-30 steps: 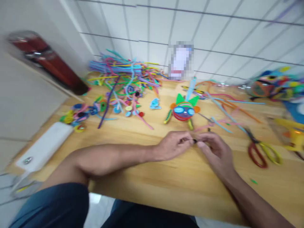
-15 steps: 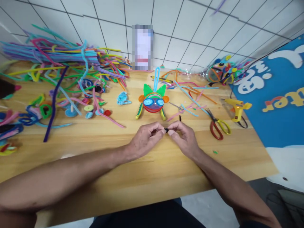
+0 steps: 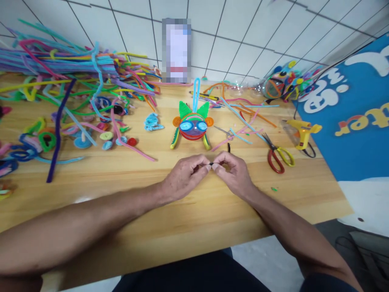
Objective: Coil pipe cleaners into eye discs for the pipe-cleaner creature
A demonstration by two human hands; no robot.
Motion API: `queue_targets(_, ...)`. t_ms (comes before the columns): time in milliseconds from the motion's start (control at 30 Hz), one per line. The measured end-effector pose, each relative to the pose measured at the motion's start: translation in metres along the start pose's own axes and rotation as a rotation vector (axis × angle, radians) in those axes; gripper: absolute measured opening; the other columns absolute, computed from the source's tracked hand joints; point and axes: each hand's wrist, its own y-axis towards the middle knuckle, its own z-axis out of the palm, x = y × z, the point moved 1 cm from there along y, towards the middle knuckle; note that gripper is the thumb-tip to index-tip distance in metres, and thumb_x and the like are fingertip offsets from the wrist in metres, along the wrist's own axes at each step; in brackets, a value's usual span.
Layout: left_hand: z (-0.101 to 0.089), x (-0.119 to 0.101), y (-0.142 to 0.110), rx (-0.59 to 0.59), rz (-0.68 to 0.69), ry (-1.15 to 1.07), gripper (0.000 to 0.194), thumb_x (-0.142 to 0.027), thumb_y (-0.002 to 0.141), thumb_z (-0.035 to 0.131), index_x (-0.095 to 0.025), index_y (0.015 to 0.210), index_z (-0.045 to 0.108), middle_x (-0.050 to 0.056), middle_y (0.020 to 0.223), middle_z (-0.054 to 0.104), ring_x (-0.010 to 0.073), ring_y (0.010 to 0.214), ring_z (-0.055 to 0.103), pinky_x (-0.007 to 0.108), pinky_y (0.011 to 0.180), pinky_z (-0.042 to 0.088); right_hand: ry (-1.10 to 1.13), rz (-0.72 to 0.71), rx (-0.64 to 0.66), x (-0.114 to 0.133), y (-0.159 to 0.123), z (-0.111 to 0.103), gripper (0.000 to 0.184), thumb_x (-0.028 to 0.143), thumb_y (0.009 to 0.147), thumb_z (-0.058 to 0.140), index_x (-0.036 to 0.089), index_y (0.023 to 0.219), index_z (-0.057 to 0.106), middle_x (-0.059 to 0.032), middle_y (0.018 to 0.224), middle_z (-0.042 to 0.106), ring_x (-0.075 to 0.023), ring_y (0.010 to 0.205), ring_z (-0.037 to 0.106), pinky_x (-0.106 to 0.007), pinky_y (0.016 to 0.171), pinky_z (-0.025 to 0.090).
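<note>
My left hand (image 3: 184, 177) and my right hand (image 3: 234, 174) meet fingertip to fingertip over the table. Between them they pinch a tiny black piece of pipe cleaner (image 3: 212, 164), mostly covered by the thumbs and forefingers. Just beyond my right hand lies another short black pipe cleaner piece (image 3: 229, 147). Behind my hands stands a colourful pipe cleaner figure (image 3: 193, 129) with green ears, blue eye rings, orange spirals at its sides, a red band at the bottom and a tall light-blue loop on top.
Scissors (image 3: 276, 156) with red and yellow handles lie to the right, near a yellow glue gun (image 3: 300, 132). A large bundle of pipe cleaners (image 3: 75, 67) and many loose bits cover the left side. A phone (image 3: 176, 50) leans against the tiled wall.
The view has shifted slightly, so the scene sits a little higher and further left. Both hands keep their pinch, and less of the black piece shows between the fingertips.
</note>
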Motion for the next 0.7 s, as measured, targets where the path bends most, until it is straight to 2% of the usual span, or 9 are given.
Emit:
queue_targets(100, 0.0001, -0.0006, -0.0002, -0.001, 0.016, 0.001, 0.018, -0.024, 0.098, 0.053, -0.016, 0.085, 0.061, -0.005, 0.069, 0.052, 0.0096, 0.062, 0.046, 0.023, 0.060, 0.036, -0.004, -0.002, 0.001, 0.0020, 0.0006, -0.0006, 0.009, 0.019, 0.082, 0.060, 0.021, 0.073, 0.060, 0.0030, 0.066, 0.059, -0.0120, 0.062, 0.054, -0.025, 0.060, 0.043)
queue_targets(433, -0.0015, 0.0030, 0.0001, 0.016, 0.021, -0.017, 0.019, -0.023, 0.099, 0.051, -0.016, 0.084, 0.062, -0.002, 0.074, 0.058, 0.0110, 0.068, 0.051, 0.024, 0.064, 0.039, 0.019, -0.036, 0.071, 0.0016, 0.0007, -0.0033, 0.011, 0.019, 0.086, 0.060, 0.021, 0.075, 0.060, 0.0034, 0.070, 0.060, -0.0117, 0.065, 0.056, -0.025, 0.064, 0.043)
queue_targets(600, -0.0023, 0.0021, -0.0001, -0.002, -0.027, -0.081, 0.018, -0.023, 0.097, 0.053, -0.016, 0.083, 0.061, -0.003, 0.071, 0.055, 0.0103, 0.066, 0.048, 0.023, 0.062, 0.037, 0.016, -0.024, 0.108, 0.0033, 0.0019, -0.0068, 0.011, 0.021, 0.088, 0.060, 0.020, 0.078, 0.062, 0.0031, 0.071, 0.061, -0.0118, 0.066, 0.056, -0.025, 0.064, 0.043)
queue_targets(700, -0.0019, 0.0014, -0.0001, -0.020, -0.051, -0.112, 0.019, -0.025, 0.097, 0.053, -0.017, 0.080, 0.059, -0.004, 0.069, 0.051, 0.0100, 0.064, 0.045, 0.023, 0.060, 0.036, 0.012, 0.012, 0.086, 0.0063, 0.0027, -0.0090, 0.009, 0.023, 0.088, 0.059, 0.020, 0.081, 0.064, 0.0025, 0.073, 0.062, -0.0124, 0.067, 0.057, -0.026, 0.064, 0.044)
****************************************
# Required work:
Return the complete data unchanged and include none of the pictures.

# Expected output:
-30 steps: 
-15 steps: 
+0 steps: 
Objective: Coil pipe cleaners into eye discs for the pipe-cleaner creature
A demonstration by two human hands; no robot.
Motion API: `queue_targets(_, ...)`. t_ms (comes before the columns): time in milliseconds from the motion's start (control at 30 Hz), one per line. The measured end-effector pose, each relative to the pose measured at the motion's start: translation in metres along the start pose's own axes and rotation as a rotation vector (axis × angle, radians) in those axes; gripper: absolute measured opening; the other columns absolute, computed from the source's tracked hand joints; point and axes: each hand's wrist, its own y-axis towards the middle knuckle, its own z-axis out of the palm, x = y × z, the point moved 1 cm from there along y, towards the middle knuckle; note that gripper is the thumb-tip to index-tip distance in metres, and thumb_x and the like are fingertip offsets from the wrist in metres, along the wrist's own axes at each step; in brackets, a value's usual span.
Layout: left_hand: z (-0.101 to 0.089), x (-0.119 to 0.101), y (-0.142 to 0.110), rx (-0.59 to 0.59), rz (-0.68 to 0.69), ry (-1.15 to 1.07), gripper (0.000 to 0.194), thumb_x (-0.142 to 0.027), thumb_y (-0.002 to 0.141), thumb_z (-0.035 to 0.131), index_x (-0.095 to 0.025), index_y (0.015 to 0.210), index_z (-0.045 to 0.108), middle_x (-0.050 to 0.056), middle_y (0.020 to 0.223), middle_z (-0.054 to 0.104), ring_x (-0.010 to 0.073), ring_y (0.010 to 0.214), ring_z (-0.055 to 0.103), pinky_x (-0.007 to 0.108), pinky_y (0.011 to 0.180), pinky_z (-0.042 to 0.088); right_hand: ry (-1.10 to 1.13), rz (-0.72 to 0.71), rx (-0.64 to 0.66), x (-0.114 to 0.133), y (-0.159 to 0.123), z (-0.111 to 0.103), gripper (0.000 to 0.184), thumb_x (-0.028 to 0.143), thumb_y (0.009 to 0.147), thumb_z (-0.058 to 0.140), index_x (-0.036 to 0.089), index_y (0.023 to 0.219), index_z (-0.057 to 0.106), middle_x (-0.059 to 0.032), middle_y (0.018 to 0.224), middle_z (-0.042 to 0.106), ring_x (-0.075 to 0.023), ring_y (0.010 to 0.205), ring_z (-0.037 to 0.106), pinky_x (-0.106 to 0.007), pinky_y (0.016 to 0.171), pinky_z (-0.025 to 0.090).
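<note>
My left hand (image 3: 184, 177) and my right hand (image 3: 234, 174) meet fingertip to fingertip over the table. Between them they pinch a tiny black piece of pipe cleaner (image 3: 212, 164), mostly covered by the thumbs and forefingers. Just beyond my right hand lies another short black pipe cleaner piece (image 3: 229, 147). Behind my hands stands a colourful pipe cleaner figure (image 3: 193, 129) with green ears, blue eye rings, orange spirals at its sides, a red band at the bottom and a tall light-blue loop on top.
Scissors (image 3: 276, 156) with red and yellow handles lie to the right, near a yellow glue gun (image 3: 300, 132). A large bundle of pipe cleaners (image 3: 75, 67) and many loose bits cover the left side. A phone (image 3: 176, 50) leans against the tiled wall.
The view has shifted slightly, so the scene sits a little higher and further left. Both hands keep their pinch, and less of the black piece shows between the fingertips.
</note>
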Motion for the next 0.7 s, as measured, targets where the path bends most, until it is straight to 2% of the usual span, or 9 are given.
Emit:
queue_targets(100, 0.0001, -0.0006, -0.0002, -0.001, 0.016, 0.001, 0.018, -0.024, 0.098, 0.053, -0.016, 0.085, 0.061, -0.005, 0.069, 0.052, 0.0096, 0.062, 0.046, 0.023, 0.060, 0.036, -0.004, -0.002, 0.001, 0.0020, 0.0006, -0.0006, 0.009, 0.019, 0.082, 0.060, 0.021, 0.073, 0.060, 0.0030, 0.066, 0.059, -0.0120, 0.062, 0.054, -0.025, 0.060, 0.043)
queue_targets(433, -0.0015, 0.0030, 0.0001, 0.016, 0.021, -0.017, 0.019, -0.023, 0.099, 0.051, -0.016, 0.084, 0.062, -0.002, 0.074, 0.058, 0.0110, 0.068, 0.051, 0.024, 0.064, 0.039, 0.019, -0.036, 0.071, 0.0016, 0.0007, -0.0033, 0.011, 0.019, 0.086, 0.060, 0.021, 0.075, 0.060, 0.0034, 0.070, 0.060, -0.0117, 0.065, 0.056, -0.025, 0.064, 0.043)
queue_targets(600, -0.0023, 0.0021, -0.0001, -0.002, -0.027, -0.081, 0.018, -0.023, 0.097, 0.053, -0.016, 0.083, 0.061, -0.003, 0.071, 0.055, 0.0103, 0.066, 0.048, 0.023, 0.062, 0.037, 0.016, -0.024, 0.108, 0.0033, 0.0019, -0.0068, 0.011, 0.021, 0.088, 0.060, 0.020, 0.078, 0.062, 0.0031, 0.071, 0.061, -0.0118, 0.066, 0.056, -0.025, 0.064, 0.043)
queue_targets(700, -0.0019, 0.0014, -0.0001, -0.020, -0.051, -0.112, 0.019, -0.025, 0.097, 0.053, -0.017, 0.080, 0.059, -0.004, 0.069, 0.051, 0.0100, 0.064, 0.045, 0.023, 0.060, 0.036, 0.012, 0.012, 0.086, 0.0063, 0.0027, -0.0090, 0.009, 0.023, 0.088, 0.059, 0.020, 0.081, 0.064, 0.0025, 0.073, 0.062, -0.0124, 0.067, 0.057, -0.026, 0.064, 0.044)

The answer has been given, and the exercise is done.